Hunt through the entries for the word "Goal" and copy each line in which it appears.

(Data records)
%%

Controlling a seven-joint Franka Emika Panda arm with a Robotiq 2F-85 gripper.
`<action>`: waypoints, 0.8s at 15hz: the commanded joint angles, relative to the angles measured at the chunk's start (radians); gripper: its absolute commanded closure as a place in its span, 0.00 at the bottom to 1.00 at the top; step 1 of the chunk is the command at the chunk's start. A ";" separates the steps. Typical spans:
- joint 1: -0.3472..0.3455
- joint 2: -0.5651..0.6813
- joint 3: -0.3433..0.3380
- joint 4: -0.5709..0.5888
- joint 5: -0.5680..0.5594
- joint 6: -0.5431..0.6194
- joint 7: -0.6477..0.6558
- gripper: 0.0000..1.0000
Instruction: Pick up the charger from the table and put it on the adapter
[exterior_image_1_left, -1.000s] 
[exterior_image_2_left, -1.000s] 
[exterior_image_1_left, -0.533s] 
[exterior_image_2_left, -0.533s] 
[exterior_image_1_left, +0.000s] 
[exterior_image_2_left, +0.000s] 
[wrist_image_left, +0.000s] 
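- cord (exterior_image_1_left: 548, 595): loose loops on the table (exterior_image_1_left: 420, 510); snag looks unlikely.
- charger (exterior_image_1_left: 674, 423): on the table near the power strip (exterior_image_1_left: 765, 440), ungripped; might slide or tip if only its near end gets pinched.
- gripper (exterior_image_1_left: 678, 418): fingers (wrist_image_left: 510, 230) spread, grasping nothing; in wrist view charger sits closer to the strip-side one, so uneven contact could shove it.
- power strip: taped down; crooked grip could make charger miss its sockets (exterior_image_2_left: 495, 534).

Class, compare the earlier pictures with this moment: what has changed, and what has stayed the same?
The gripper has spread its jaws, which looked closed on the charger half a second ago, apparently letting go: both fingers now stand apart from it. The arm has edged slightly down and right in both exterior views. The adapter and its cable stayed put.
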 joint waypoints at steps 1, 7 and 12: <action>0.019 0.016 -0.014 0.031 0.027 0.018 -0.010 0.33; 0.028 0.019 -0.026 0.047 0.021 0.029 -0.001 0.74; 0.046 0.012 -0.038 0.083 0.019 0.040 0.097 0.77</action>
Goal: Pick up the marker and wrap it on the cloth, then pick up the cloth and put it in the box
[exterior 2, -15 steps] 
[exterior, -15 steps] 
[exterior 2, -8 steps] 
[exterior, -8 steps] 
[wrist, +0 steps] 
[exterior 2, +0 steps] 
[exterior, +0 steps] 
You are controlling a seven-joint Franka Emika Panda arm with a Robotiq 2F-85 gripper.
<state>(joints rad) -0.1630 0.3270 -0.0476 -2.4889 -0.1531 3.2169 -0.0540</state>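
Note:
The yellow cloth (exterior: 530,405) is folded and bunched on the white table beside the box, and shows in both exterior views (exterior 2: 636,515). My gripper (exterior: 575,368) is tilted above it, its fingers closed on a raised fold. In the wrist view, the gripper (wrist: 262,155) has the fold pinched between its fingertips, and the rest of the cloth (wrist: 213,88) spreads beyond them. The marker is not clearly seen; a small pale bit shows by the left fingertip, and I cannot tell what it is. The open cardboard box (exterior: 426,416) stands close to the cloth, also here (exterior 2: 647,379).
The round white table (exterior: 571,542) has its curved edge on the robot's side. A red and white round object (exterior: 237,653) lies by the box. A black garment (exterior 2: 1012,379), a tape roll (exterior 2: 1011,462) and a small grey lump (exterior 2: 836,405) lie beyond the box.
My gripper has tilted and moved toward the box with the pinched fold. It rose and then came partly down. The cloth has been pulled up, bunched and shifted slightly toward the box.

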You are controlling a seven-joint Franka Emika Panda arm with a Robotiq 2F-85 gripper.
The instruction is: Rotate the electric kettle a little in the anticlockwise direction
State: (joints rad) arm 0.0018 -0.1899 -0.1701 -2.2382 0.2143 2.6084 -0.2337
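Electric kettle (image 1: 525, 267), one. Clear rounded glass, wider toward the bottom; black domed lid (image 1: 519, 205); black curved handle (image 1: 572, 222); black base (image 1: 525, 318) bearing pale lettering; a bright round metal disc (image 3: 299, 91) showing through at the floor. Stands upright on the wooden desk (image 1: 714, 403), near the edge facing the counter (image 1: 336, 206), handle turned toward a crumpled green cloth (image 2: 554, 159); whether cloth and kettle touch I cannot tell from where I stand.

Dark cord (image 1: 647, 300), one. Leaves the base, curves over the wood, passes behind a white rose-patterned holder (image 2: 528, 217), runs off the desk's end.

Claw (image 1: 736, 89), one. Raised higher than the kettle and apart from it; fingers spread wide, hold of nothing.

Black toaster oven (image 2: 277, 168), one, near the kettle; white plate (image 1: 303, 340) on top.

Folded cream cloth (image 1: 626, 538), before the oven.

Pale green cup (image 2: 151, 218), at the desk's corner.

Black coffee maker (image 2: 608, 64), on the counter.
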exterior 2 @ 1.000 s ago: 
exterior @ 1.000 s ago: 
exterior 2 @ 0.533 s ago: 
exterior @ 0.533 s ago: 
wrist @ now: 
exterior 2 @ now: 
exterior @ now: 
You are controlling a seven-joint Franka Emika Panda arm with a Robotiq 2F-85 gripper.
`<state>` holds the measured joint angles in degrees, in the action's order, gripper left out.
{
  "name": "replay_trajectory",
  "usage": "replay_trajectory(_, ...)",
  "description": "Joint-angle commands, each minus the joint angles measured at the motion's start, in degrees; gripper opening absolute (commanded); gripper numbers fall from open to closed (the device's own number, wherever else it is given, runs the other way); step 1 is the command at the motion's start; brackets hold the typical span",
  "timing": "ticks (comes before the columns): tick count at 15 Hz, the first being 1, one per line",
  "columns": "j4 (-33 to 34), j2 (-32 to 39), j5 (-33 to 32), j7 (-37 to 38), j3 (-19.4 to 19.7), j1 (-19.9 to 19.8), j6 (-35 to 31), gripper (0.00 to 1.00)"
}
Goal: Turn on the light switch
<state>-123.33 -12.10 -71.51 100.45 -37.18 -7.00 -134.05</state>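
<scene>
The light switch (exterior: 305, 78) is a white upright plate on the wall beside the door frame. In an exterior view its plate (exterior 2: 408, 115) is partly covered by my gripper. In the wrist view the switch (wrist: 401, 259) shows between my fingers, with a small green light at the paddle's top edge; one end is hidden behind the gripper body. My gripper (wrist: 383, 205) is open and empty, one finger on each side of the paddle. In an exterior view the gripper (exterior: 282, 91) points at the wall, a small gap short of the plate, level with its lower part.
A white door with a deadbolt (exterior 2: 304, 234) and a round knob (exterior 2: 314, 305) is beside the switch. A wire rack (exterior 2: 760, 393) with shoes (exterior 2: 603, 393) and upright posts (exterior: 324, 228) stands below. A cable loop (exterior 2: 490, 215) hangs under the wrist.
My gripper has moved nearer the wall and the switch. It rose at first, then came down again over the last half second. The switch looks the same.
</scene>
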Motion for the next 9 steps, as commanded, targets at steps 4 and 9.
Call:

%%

**FINAL ANSWER:**
Goal: Pick up the marker and wrap it on the cloth, then pick up the cloth and put it in the box
Goal: Turn on the light switch

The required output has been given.